It seemed that 432 Park Avenue would keep going up forever – whenever we would become accustomed to the height of this impossible-to-miss new addition to the New York City skyline, it would add another few floors. However, it has finally topped off; it is the tallest residential building in the Western hemisphere, taller even than the Empire State Building. 432 Park, although officially not as tall as One World Trade because of the height added by its spire, will actually have occupied floors higher than One World Trade. Amazingly it will not hold the title of tallest for long, as even taller buildings are already in the works. All this new development is controversial – as a general rule, change is often difficult, and when the degree of emotional attachment to something is higher, so is the potential reaction. There is no question that Manhattan’s skyline is being changed. However, it’s important to keep in mind that New York City historically has continued in a state of transition rather than a steady state, and this has contributed significantly to its very nature as a city.
Many gorgeous old buildings were demolished in New York before the passing of the 1966 National Historic Preservation Act (an early site preserved was that of Carnegie Hall in 1967, thank goodness). For example, the Hippodrome was a theater with a seating capacity of 5200 on Sixth Avenue between 43rd and 44th, its history only marked today by the name of the enormous parking garage on the same site. The original Metropolitan Opera House and the original Madison Square Garden were lovely buildings, long since destroyed. The Vanderbilt Residence at 57th and Fifth, the largest private residence ever built in Manhattan, was once where Bergdorf Goodman now sits. A particularly egregious example is the original Penn station, which was graceful and airy. Outrage over its demolition in 1962 to make room for a larger (completely soulless) station and the current Madison Square Garden led to the founding of the New York Landmark Preservation Commission. The Commission’s first hearing was about the fate of the Astor Library – which was preserved and now beautifully houses the Public Theater. The 11 commission members include at least three architects, one historian, one city planner or landscape architect, one real estate agent and one resident of each of the five boroughs, who discuss possible landmarks brought up by the Commissioner, and hold public hearings on Tuesday mornings. This process is not infallible, of course – owners who learn that their building might be considered for historic preservation sometimes destroy either the building or its significant architectural details. It’s also easy to understand the point of view of the owners who might fear that the future value of their property could be affected.
I had an interesting conversation about this issue recently with a friend who is who is getting his Master’s degree in Historic Preservation at Columbia. In an early class, the students were assigned a building to assess and make a presentation in class regarding whether it should be preserved. He was the only one in class to argue that the building he had been assigned could be demolished, that within the area there were better examples of this style of architecture with stronger esthetic and cultural value. His professor told the entire class that this was the point of the exercise – that the goal of historic preservation is not to save everything, but to balance the need of the city for growth with its desire to preserve the best examples of its past. New York City is and should remain a place where a variety of housing can be found; from old brownstones to postwar white brick buildings, from prewar coops to new developments.

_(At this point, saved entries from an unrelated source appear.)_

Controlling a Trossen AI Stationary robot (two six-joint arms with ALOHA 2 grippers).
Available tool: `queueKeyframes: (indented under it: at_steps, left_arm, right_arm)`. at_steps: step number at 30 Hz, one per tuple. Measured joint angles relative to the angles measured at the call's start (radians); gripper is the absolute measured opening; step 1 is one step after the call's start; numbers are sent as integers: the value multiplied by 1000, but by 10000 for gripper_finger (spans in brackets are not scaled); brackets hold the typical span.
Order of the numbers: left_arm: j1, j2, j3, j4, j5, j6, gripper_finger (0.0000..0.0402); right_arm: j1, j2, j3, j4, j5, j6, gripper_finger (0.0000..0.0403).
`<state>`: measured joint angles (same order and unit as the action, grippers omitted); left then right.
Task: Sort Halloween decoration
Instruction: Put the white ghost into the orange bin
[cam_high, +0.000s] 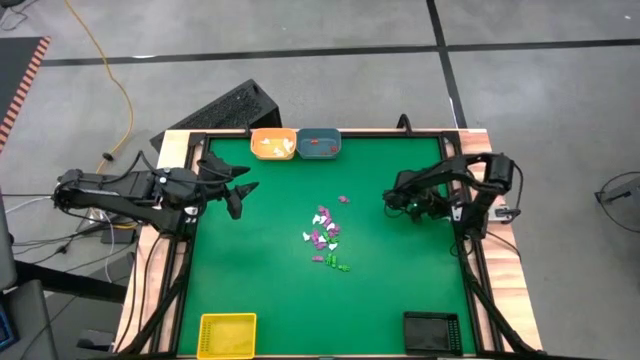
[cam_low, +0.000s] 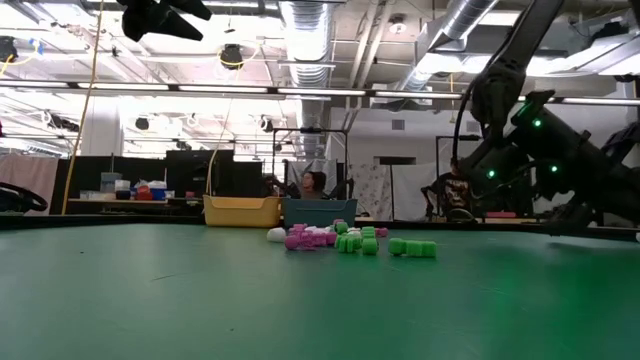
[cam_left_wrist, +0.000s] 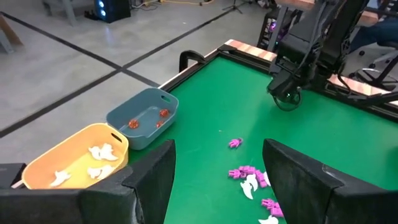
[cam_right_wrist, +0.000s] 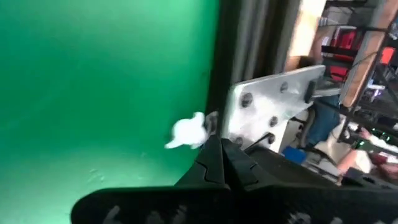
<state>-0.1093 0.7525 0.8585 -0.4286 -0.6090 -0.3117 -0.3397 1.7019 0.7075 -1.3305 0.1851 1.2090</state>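
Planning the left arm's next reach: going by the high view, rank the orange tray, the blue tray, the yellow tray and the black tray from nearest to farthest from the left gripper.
From the left gripper:
1. Orange tray, far edge, nearest.
2. Blue tray, beside the orange one.
3. Yellow tray, near left corner.
4. Black tray, near right corner, farthest.

The left arm reaches in from the left side, its hand (cam_high: 243, 190) raised, fingers (cam_left_wrist: 305, 180) apart. The right arm is folded at the right side, its hand (cam_high: 392, 200) closed.
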Motion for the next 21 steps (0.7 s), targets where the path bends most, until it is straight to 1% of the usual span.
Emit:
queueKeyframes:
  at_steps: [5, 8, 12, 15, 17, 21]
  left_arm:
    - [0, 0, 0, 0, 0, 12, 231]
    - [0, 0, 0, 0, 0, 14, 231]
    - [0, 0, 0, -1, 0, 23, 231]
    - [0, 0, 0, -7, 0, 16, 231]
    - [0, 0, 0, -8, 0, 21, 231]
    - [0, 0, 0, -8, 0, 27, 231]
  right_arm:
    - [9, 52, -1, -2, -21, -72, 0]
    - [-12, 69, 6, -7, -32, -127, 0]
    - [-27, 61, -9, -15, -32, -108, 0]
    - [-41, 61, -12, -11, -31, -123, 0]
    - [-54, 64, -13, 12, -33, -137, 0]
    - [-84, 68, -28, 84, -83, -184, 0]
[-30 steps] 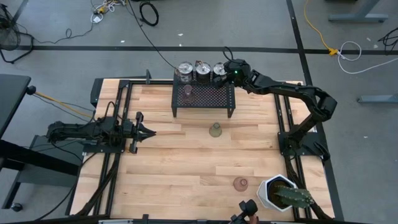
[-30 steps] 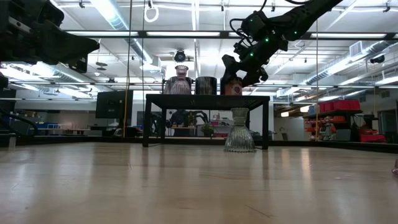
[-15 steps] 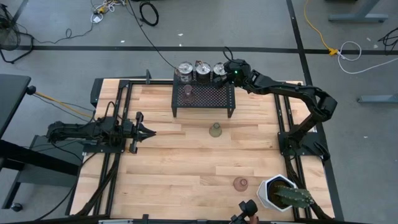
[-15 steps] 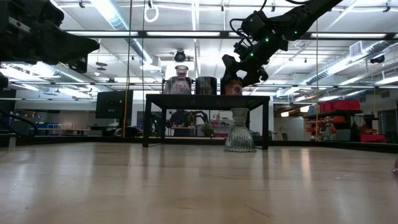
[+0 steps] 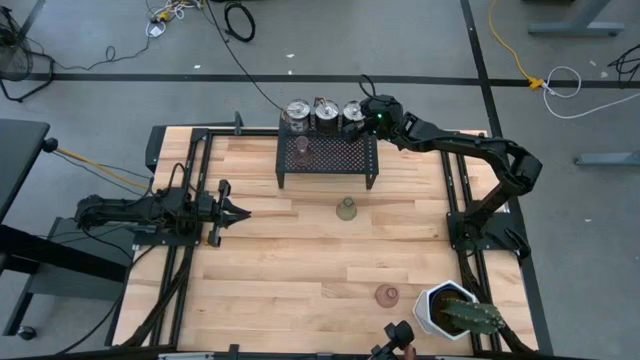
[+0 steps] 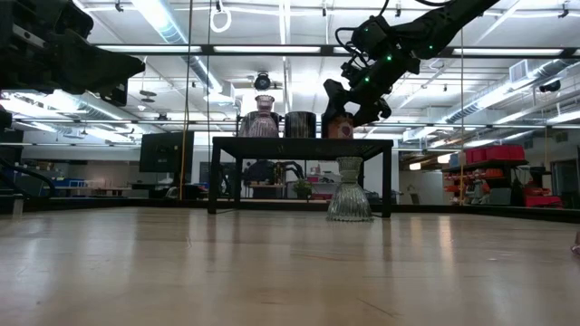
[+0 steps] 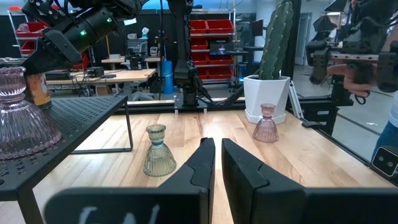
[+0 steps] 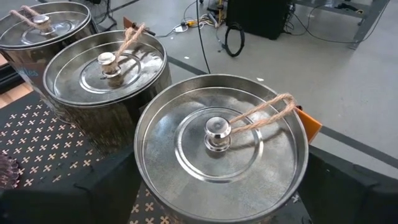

Yes, it can be hard to adapt to a new skyline. The Eiffel Tower in Paris was almost universally hated by the French when first erected. Our own original World Trade Center, which radically changed our skyline in the 1970’s, was initially criticized, then accepted, and finally missed. The first Waldorf Astoria hotel was a spectacular building, the largest hotel of its time, and where the inquiry on the sinking of the Titanic was held. It was demolished in 1929, however, to make way for an icon of the NYC skyline that is universally beloved – the Empire State Building. This city has always changed and must continue to do so to retain its fundamental character, like the English language which in its constant borrowing and creating of new words has led to a strong and evocative language. With proper controls in place to ensure that the best examples of our past architecture remain, New York City can continue to evolve and embrace the future, while respecting its past.